Items listed in a dataset
[Start of section]

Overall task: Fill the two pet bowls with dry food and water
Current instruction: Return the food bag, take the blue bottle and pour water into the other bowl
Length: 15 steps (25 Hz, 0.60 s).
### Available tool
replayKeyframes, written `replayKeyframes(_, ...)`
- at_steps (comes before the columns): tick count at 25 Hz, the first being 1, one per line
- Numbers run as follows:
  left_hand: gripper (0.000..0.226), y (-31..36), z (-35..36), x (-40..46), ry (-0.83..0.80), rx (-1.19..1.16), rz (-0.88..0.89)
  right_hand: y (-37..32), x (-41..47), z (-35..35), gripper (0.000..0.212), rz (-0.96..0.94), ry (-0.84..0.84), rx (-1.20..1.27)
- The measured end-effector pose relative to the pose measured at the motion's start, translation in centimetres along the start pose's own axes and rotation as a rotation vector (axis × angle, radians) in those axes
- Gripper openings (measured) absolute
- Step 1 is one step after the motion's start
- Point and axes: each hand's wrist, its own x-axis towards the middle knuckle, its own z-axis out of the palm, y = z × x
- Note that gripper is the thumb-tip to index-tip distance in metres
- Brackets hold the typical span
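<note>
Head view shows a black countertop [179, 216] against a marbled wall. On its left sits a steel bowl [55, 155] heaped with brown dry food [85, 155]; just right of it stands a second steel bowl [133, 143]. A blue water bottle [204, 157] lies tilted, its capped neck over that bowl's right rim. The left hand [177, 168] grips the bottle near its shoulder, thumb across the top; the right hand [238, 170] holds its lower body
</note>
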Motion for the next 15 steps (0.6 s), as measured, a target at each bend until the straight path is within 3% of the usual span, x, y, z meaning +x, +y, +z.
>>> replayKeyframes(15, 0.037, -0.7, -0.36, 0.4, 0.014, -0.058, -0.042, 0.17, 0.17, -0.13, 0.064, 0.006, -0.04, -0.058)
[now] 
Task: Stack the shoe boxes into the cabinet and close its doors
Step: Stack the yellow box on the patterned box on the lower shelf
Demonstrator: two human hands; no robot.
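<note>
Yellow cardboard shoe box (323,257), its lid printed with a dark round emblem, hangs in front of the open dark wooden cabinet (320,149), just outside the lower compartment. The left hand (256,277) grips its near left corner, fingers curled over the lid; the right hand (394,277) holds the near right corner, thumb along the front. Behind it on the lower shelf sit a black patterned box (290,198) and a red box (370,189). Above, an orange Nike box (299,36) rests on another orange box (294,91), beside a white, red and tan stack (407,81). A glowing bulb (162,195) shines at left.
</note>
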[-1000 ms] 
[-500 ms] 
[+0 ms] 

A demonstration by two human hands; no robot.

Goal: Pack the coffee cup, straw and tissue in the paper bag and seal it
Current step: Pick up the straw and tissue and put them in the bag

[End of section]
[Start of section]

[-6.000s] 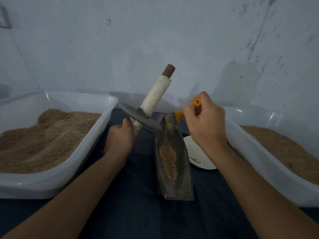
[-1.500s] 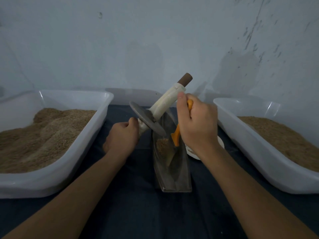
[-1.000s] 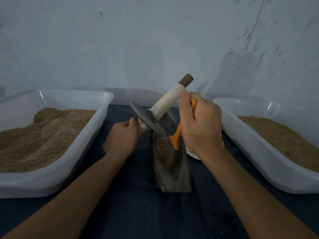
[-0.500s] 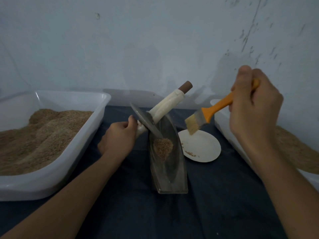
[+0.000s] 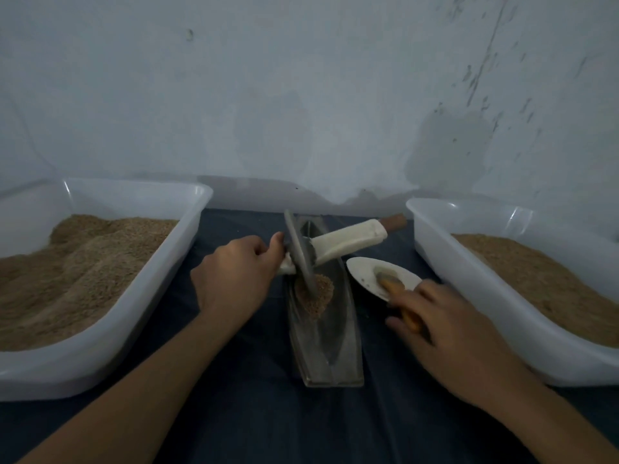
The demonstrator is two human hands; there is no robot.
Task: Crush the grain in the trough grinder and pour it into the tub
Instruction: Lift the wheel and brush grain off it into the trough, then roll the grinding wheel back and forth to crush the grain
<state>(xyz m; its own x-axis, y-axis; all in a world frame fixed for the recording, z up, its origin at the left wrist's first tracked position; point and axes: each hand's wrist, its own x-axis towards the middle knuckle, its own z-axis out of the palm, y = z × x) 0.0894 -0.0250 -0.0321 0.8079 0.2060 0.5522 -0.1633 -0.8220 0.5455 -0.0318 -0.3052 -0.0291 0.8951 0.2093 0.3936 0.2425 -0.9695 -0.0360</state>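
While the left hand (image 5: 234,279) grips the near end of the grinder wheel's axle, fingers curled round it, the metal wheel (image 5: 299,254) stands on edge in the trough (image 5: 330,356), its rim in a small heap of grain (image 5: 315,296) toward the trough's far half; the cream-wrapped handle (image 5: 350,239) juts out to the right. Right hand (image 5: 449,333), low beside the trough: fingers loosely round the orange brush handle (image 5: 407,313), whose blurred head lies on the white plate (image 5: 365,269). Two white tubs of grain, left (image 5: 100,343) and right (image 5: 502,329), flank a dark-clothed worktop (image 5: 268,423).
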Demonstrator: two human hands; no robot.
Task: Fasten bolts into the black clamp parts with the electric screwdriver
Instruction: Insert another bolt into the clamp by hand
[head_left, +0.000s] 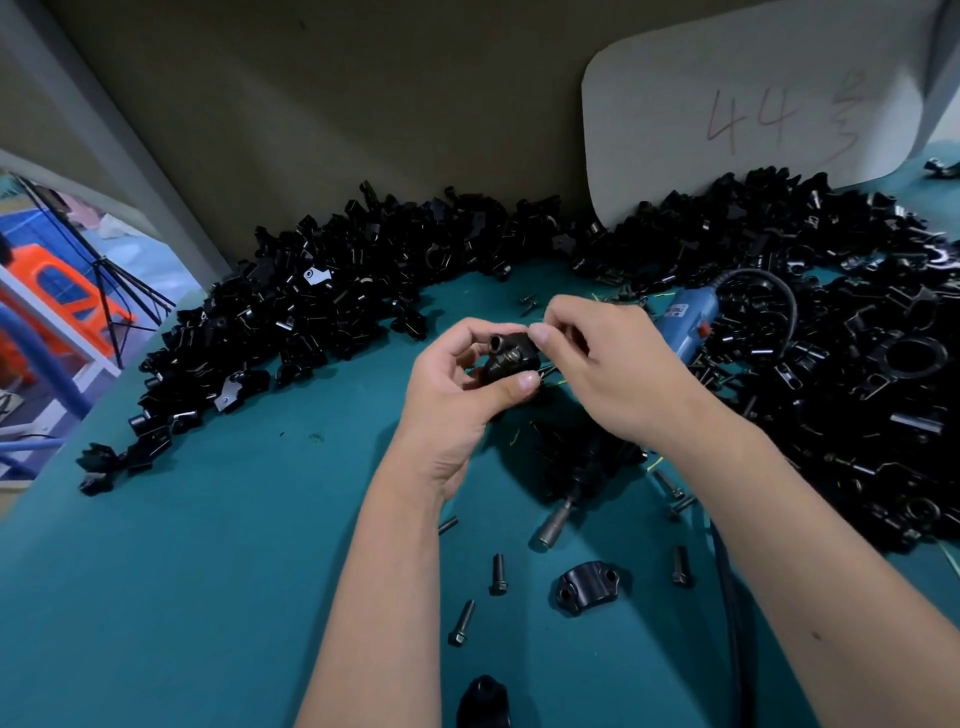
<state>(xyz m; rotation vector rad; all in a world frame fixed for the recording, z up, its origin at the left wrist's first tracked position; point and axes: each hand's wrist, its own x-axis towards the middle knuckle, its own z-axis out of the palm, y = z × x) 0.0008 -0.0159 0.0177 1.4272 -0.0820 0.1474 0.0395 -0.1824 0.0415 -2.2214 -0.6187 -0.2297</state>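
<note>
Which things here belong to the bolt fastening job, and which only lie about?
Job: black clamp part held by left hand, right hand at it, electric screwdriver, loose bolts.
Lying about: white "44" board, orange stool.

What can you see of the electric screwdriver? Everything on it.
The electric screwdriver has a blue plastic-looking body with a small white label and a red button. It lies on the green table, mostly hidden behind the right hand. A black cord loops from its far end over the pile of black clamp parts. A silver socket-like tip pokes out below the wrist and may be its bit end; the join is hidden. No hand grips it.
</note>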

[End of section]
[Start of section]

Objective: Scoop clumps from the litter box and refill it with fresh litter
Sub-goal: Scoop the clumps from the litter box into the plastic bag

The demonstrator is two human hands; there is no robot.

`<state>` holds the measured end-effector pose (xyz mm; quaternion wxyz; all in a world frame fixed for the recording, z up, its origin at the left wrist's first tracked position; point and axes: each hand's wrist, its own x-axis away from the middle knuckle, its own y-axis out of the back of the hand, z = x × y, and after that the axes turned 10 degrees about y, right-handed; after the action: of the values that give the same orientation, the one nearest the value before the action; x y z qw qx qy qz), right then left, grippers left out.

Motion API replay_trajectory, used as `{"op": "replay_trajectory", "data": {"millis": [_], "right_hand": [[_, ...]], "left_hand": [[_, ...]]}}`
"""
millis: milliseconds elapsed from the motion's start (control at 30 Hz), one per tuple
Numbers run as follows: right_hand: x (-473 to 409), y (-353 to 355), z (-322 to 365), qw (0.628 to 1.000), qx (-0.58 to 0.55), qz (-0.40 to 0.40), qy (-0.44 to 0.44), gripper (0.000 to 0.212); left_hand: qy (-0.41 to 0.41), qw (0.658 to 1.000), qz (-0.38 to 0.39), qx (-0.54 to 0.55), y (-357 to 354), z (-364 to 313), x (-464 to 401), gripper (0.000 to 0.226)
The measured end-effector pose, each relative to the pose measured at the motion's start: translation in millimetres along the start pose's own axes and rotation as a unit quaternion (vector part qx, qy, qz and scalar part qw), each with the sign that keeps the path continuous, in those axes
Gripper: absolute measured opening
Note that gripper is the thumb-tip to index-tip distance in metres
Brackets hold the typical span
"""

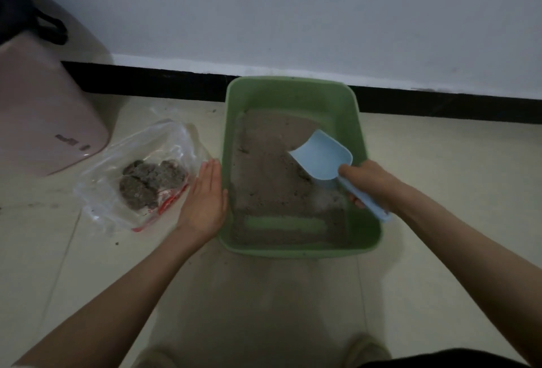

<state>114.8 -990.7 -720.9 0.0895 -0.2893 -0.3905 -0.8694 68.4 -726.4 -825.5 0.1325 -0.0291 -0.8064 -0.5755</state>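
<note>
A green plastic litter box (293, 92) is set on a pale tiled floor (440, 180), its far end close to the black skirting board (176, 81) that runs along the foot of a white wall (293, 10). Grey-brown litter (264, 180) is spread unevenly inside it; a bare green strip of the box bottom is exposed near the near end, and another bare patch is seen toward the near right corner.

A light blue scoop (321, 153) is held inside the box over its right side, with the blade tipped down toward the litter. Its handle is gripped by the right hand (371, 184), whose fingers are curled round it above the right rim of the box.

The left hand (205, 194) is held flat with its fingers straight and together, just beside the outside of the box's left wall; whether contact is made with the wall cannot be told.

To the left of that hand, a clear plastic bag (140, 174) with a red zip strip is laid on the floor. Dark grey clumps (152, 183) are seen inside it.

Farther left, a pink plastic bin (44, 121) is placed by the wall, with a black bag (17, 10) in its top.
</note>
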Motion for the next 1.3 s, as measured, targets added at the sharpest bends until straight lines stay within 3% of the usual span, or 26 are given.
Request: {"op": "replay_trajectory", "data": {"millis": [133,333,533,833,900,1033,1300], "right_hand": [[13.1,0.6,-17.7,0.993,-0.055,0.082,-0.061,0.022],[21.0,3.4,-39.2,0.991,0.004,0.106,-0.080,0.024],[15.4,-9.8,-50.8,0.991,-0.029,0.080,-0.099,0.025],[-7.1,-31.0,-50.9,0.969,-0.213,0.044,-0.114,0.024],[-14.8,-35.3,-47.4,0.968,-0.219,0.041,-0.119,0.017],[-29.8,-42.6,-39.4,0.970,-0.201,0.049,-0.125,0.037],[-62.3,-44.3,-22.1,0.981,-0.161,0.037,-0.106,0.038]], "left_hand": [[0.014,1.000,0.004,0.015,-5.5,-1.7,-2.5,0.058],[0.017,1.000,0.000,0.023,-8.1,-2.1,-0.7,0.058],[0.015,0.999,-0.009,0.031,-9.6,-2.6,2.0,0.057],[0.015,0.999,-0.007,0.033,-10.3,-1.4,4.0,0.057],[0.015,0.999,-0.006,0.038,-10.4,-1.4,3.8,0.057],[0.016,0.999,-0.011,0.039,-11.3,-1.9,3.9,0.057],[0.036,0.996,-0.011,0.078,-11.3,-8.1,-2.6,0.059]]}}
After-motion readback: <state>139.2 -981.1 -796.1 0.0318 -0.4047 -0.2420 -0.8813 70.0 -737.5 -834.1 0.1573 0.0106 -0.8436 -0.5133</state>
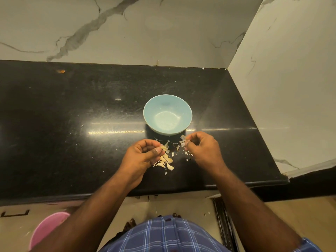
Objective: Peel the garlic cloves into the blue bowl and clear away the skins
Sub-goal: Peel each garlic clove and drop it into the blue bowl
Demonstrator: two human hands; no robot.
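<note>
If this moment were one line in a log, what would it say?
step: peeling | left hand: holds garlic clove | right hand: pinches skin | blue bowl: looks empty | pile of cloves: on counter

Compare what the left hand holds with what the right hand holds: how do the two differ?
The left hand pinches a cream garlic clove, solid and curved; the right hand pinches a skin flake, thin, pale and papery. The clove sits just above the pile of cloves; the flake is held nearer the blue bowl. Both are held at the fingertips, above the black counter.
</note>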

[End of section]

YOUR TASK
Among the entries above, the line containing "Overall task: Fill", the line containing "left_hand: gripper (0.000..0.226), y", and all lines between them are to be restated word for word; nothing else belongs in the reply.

RESULT OF THIS EXERCISE
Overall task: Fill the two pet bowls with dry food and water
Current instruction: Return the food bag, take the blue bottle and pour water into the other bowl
Length: 15 steps (25 Hz, 0.60 s).
### Available tool
replayKeyframes, written `replayKeyframes(_, ...)`
- at_steps (comes before the columns): tick count at 25 Hz, the first being 1, one per line
- Numbers run as follows:
  left_hand: gripper (0.000..0.226), y (-31..36), z (-35..36), x (-40..46), ry (-0.83..0.80), rx (-1.19..1.16), rz (-0.88..0.89)

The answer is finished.